Saturday, May 04, 2002

Spider-Man (2002)

Rare is the summer movie that offers more than a couple cheap thrills and a sore ass. Even rarer is the big-budget spectacle with emotional content equal to, if not surpassing, its FX budget. Well, say a hossanah for Sam Raimi, dammit, 'cause he's done just that. The cultists have always known what an awe-inspiring technical director Raimi is, and boy, does he prove his mettle here -- I can count on one hand the number of other directors who could have so neatly captured the giddy, vertiginous thrill of being able to fly around New York City at god-knows-how-many miles an hour suspended only by little strings of spiderweb. But his grasp on the richer subtleties of character has proved uneven. (How can the same man have made the brilliantly nuanced A Simple Plan and the lunkheaded For Love of the Game?) Or maybe it's just been his collaborators -- Lord knows he can't take all the blame for Game. At any rate, what I'm getting at here is that there seems to have been some fortuitous alignment of the stars or something, 'cause Raimi was matched with a great script by David Koepp (who also wrote another of this year's better films, Panic Room) and a perfectly cast group of actors. The result is more than just the single best comic book movie in existence, maybe the best possible comic book movie that could ever be made -- it's sheer cinematic alchemy. It's not only funny, exciting, dazzling and all those other adjectives that can be applied to a lot of summer product... it's also pretty deeply affecting. Much of the credit for that can be given to the talented ensemble, with the lion's share laid at the capable feet of Tobey Maguire, who imbues Peter Parker with an appealing awkwardness that makes his transformation into agile world-beater all that much more satisfying. But they'd be stranded without a good script. (I'm looking at you, X-Men.) Koepp's work captures quite well the world of the comic, and he deserves special commendation for preserving the careful balance of love-hate relationships that make for endless drama, enough for five films. The last scene in particular, involving something of a personal sacrifice, is surprisingly touching. Potent stuff.

And if that's not enough for you, a whole bunch of shit blows up too.

Grade: A

Wednesday, May 01, 2002

Follow Me Quietly (1949)

Neat little B-pic (and I do mean little) about a cop on the trail of an elusive strangler.

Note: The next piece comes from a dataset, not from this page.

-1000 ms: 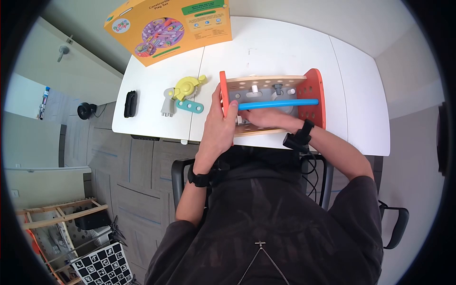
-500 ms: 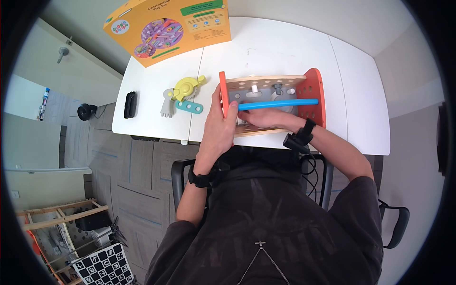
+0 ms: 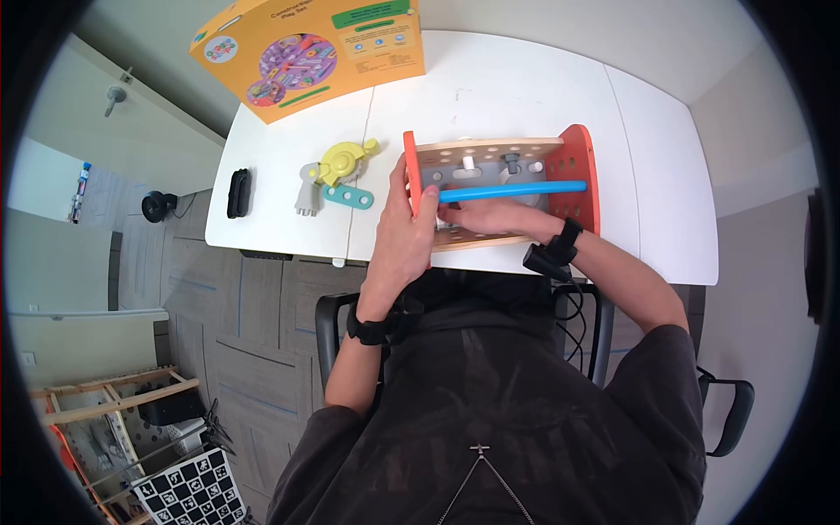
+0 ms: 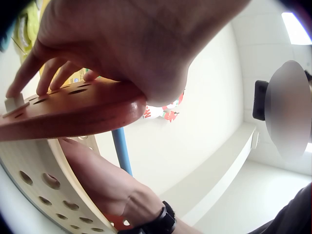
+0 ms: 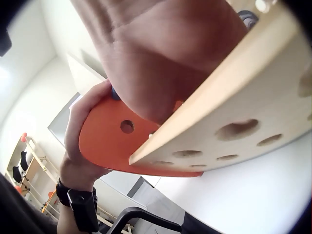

Well acted and stylishly directed (I'd wager that's due mainly to the uncredited contributions of Anthony Mann rather than main director Richard Fleischer, who went on to direct some of the most notorious mega-duds of the 20th century). And it's tight, too -- it only runs a meager 59 minutes! That running time does present a couple problems (the love subplot, for one, feels more obligatory than anything), but it does keep things brisk and tense. Great warehouse climax.

Grade: B
Robinson Crusoe on Mars (1964)

Much better than you'd expect from that title. It's an intelligent little sci-fi piece about an astronaut stranded on Mars after a crash landing and trying to survive against the odds. Paul Mantee is excellent as the Crusoe surrogate. It gradually loses steam with the introduction of the Friday character, leading up to a conclusion that feels wholly perfunctory. And the special effects are pretty silly. But it's still pretty darn good. And it's got a cute monkey too!

Grade: B-
The Possession of Joel Delaney (1972)

Well-regarded in its day, this supernatural shocker seems quite a bit less shocking. Truth be told, it's not really even that much of a horror film -- it's primarily concerned with issues of class and class conflict. It's always fascinating to see the genre try and tackle issues and ideas such as these, but the horrific elements can suffer if the material is improperly handled, which is definitely is here. I don't find it surprising in the slightest that the director hasn't done anything but TV movies since this -- the movie feels a lot like an made-for-TV adaptation of an Ira Levin potboiler with occasional flashes of gore. Things do pick up in the film's last segment and there's a much-copied twist ending, but it's too little too late.